Segment Trees

Segment Trees

Segment trees is a data structure that can efficiently answer dynamic range queries. In dynamic problems, we need to frequently update and query the data. We need here, little pre-processing techniques.

One such range query is the problem of finding the index of the minimum element in an array within the range [i..j].
This is commonly known as the Range Minimum Query(RMQ).
Given an array A of size n=7 below:
                                                  values: 18 17 13 19 15 11 20
                                                 Indices:  0   1   2   3  4    5   6

The RMQ(1,3) = 2, as index 2 contains the minimum element in the range 1 to three(among 17,13,19).

Further RMQ(3,4) = 4, RMQ(0,0) = 0, RMQ(0,1) =1 and RMQ(0,6) = 5.
We'll use this array to explain the concepts that follow:

There are several ways to implement the RMQ, including the trivial algorithm: iterate the array from index i to j and report the index with the minimum value, this will take O(n) time per query.
There is another method and that is to use the segment trees.

Segment trees are another way to arrange data in a binary tree. There are several ways to implement Segment Trees. We'll here use the 1-based (starting from one and not from zero) compact array to do so. We use vi(shortcut for vector<int>) st to represent the binary tree.

Index 1 (not zero) is the root of the tree and left and right children of node at index p are 2*p and (2*p)+1 respectively.

The value of st[p] will be the RMQ value of the segment associated with index p.
Note: storing [L, R] at index p in st means storing RMQ(L, R) at index p.

The root (which is at index 1) of the segment tree represents segment [0, n-1] ( that is RMQ(0, n-1) ).  For each segment [L, R] stored in index p (where L != R) the segment will be split into [L, (L+R)/2] and [1+(L+R)/2, R] in the left and right vertices.
Thus it is something like we fill index p with RMQ(L, R) which can be found by comparing RMQ(L, (L+R)/2] and [1+(L+R)/2, R] which are stored in the left and right indices of p.
That is, the left and right sub-segment will be stored in index 2*p and (2*p)+1 respectively. If for a p, L=R, in that case, it is just the lead node and thus RMQ(L, R)=RMQ(L, L) = L, and st[p]=RMQ(L, R).
Otherwise, (if L!=R) we will recursively build the segment tree, comparing the minimum value of the left and right sub-segments and updating the st[p] of the segment.

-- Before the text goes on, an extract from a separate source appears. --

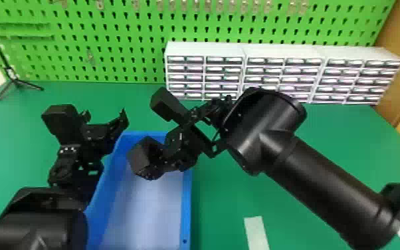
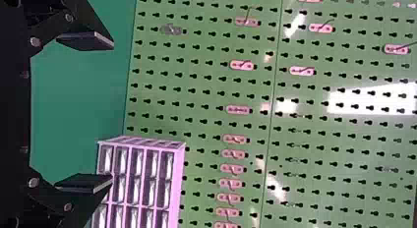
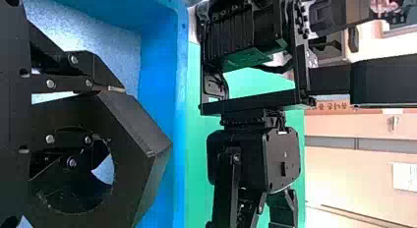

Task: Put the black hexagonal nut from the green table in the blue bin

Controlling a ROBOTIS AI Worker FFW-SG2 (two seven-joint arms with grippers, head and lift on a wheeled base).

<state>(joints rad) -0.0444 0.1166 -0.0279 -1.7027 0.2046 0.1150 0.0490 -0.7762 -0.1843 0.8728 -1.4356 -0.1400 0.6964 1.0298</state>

Suppose the queries are to be answered up to range n. Then in our tree (which is stored in our vi st, above), we need n leaf nodes, then n/2 nodes for layer one, so on and on till the root node.
The space complexity for n ranged queries is $O(n + n/2 + n/4 + .....+1) = O(2*n)$  and the process to build the tree above recursively runs in O(n) because each time we recurse we are working on two nodes.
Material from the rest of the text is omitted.